Main Article Content
By Zachary Hostoffer, Biological Sciences
Advisor: Brian Peppers
Presentation ID: AM_D10
Abstract: Cystic Fibrosis (CF) can often go undetected to the naked eye. Here, we look at an infectious model through the eye of thermal imaging to identify mice with Cystic Fibrosis. Thermal imaging has been utilized in studies to predict end of life cases, and as a more efficient way to measure body temperature. We hypothesize that infected mice viewed under thermal imagery will show a visual difference between mice with CF and normal wild type mice. Mice were infected with a bug via surgical transplant through the trachea on day zero. Thermal evaluations were then conducted day three after infection. Measurements taken from each mouse includes the average upper/lower-back temperature and a 6-series reading from the lower-back.
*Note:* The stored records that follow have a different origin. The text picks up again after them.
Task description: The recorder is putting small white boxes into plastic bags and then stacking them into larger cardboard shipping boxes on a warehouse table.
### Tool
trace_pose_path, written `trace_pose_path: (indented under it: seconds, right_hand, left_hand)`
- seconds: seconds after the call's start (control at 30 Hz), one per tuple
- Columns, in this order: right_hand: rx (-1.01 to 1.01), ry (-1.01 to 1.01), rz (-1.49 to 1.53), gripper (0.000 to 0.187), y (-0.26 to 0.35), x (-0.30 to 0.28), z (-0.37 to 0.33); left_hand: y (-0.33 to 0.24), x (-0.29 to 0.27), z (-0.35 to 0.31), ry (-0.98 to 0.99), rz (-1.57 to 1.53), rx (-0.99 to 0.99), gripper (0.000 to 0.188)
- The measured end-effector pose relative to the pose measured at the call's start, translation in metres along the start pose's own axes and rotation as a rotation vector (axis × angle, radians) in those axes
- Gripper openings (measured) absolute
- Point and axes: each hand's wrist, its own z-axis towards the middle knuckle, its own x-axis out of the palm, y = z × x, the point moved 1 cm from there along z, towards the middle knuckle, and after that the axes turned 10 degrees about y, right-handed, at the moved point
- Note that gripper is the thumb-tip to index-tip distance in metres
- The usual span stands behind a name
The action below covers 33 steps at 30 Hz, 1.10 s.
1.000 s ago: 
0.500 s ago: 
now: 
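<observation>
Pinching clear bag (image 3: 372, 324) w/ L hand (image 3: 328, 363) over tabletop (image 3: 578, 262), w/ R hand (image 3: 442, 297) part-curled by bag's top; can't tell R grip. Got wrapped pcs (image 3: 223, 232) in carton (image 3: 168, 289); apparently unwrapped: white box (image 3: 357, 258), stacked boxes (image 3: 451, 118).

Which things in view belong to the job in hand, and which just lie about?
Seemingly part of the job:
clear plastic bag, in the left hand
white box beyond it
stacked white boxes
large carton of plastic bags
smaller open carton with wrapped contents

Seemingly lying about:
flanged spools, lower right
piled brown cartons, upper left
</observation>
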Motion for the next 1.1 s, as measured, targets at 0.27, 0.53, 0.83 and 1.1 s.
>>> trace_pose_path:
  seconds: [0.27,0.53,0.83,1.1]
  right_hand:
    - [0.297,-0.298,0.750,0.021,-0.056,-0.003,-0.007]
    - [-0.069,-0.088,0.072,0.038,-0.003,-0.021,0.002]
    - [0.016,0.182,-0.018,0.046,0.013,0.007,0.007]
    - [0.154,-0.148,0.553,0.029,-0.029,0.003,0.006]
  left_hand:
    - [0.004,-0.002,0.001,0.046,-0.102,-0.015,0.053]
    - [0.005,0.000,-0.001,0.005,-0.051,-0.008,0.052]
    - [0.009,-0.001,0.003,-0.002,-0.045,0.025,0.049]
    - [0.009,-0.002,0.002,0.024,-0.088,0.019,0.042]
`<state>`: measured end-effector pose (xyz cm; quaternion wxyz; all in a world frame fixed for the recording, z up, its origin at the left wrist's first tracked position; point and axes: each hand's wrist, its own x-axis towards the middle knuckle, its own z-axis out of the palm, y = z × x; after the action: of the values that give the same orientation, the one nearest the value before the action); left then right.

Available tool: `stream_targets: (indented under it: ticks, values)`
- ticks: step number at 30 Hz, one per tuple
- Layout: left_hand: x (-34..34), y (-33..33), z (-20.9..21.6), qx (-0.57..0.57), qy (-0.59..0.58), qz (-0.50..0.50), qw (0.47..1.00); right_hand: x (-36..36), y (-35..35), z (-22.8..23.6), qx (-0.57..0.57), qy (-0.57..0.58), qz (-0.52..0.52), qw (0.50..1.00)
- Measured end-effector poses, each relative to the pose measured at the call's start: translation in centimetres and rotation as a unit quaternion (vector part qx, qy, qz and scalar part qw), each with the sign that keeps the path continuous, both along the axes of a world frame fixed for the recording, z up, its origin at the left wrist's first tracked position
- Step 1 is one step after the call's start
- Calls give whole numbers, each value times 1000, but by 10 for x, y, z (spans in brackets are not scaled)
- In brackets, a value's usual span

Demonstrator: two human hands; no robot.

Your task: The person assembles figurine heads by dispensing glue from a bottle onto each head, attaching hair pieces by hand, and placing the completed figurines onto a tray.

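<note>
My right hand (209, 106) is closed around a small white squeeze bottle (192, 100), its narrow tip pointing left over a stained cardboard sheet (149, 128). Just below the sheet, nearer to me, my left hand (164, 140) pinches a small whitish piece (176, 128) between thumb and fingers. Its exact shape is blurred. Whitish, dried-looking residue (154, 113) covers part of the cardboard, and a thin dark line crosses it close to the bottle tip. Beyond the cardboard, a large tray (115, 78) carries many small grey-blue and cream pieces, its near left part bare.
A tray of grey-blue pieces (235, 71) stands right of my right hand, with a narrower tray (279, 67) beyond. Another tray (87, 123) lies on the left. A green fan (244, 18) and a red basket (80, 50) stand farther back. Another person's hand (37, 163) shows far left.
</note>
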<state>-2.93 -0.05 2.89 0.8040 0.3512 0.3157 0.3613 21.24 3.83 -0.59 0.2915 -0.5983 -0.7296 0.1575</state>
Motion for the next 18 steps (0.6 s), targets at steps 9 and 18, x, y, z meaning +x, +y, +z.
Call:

Data collected into an excel file for statistical analysis Consistent across all subjects, mice with CF displayed lower (higher severity) average 6-series and lower-back temps than wild type mice. Visually, under thermal imaging, CF mice showed a distinct temperature cut off on their back on days one and two of the infection. After day two, the mice that survived trended back towards their original temperatures on day zero. We conclude, using thermal imaging, there is a noticeable difference between infected CF mice and infected wild type mice between day one and day two of infection. Visually we observed clamping in the CF mice, where the heat distribution appears asymmetrical on the back of the mouse. Numerical evidence shows differences in severity of lower-back temperatures and is supported statistically.